Sunday November 11 marks 100 years since the end of the First World War, and thousands of volunteers will help sell and distribute paper poppies in the following days.
Founded in 1921, the Poppy Appeal raises funds for servicemen and women and their families.
A six-metre-high poppy installation was unveiled at the National Maritime Museum in Greenwich to mark the launch of the charity campaign and say thank you to the First World War generation.
Smaller artworks were revealed at a number of locations, including Downing Street, Brighton Pavilion, the Library of Birmingham, and Ballyclare Football Club in Co Antrim.
The installations will remain in place until Monday.
The Prime Minister gave her support to the appeal on Thursday morning, buying a poppy at 10 Downing Street.
She was greeted at the door by 93-year-old Barbara Weatherill, a Second World War veteran, and nine-year-old Poppy.
Ms Weatherill told the Press Association: “It means a very great deal because it is a continuation of the good work of remembrance.
“I think when the poppies first appeared in Flanders, nobody had any idea of the impact it would have 100 years later.”
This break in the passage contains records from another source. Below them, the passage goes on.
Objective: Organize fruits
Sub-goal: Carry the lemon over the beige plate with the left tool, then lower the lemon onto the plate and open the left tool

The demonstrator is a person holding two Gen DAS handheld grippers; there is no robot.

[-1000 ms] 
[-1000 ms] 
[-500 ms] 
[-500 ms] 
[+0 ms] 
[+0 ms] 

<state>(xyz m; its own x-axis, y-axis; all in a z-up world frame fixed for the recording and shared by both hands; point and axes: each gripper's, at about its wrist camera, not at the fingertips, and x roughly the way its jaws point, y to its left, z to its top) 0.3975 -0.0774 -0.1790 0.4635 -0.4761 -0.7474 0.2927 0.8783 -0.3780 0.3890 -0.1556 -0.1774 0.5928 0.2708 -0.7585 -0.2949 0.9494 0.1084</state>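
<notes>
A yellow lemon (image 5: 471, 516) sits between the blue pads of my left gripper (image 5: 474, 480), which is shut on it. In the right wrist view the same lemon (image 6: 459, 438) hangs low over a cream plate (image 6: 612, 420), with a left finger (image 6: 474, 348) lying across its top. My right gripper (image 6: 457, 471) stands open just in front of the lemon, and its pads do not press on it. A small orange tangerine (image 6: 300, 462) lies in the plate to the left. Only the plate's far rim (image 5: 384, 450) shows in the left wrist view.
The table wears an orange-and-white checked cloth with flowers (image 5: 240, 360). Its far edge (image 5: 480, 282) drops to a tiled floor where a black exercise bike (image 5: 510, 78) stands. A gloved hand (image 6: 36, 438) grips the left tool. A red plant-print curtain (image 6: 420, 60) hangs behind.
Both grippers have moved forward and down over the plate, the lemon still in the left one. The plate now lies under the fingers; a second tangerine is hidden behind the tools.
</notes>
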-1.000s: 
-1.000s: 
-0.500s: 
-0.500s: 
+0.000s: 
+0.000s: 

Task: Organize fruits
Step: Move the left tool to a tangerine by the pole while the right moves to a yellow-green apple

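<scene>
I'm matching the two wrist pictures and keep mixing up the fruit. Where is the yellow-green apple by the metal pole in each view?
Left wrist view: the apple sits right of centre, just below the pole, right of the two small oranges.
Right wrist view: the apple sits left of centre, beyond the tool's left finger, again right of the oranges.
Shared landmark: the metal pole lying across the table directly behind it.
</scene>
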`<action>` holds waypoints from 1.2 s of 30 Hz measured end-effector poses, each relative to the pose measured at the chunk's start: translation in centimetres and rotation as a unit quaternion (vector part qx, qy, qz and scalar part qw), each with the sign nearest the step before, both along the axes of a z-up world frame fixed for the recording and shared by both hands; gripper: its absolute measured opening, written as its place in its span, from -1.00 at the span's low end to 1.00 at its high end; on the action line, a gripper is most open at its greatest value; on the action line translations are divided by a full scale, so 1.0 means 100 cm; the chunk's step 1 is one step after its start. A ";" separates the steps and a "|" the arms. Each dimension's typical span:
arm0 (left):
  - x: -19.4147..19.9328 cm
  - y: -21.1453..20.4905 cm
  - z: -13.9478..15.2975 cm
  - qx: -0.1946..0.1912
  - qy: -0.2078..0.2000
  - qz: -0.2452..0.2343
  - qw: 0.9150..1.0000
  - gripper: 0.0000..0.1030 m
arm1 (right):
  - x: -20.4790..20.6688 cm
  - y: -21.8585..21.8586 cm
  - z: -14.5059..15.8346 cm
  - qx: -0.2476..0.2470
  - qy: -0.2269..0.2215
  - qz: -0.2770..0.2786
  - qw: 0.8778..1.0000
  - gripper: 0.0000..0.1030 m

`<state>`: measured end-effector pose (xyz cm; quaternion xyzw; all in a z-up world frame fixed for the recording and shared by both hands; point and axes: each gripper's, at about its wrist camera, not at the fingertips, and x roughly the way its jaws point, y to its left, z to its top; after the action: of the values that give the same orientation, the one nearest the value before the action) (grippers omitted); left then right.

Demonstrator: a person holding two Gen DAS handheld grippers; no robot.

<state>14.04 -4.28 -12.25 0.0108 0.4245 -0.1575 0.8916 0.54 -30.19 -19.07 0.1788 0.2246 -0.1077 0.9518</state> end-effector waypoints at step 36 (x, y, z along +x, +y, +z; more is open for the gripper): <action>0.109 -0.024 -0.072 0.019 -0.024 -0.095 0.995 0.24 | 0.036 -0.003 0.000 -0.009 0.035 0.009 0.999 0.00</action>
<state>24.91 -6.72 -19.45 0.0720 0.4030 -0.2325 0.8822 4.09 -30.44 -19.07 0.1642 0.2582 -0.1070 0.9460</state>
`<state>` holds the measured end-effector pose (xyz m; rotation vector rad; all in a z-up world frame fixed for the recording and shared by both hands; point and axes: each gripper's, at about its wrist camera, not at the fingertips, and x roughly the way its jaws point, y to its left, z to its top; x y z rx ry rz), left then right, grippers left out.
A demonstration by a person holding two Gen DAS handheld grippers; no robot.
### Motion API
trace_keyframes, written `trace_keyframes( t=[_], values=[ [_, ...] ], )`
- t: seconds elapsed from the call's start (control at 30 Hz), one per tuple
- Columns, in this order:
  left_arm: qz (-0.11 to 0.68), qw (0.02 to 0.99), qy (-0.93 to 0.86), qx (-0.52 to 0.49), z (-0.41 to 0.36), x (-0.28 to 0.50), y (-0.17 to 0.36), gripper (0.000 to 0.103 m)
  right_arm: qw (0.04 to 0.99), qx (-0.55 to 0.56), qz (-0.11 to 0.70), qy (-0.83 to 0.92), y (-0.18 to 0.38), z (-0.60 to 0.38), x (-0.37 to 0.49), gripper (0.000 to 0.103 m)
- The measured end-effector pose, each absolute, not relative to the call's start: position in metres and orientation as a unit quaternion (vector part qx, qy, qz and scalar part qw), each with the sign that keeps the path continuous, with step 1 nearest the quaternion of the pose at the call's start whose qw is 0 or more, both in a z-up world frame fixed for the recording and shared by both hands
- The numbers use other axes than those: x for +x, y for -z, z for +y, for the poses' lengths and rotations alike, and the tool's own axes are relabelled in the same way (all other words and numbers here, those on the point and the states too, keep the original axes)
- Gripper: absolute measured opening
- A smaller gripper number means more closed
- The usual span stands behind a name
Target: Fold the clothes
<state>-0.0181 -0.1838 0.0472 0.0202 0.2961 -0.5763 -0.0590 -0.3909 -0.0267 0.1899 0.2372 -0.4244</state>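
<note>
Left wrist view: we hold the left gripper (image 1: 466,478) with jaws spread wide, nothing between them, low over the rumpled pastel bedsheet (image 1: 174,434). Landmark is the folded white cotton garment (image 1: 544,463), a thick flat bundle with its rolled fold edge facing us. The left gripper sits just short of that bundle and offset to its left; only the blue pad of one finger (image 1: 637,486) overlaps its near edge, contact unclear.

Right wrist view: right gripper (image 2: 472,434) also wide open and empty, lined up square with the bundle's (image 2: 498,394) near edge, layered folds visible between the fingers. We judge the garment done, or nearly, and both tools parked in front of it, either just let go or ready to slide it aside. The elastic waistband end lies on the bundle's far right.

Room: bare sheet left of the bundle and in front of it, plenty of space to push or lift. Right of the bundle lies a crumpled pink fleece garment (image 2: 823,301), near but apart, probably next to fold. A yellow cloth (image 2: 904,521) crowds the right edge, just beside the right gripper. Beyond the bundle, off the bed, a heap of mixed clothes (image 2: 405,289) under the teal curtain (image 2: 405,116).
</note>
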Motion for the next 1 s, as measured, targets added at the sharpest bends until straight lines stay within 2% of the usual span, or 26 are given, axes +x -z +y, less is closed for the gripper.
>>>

The former driver-mechanic with the Royal Artillery added: “It means a lot to me, it always has done, because my parents served in the First World War, both my mother and father.”
The Prime Minister said: “I am proud to take part in the launch of the Poppy Appeal, which this year marks the centenary of the end of the First World War, as we remember all of those who served.
“I hope the country will join me in wearing a poppy and giving thanks to the whole armed forces community for their dedication, sacrifice and bravery.”
In 2015, more than 11 million poppies were made at the Royal British Legion’s “Poppy Factory” in London.
A total of 1.1 million “remembrance symbols” and 135,000 wreaths were also made at the Richmond site.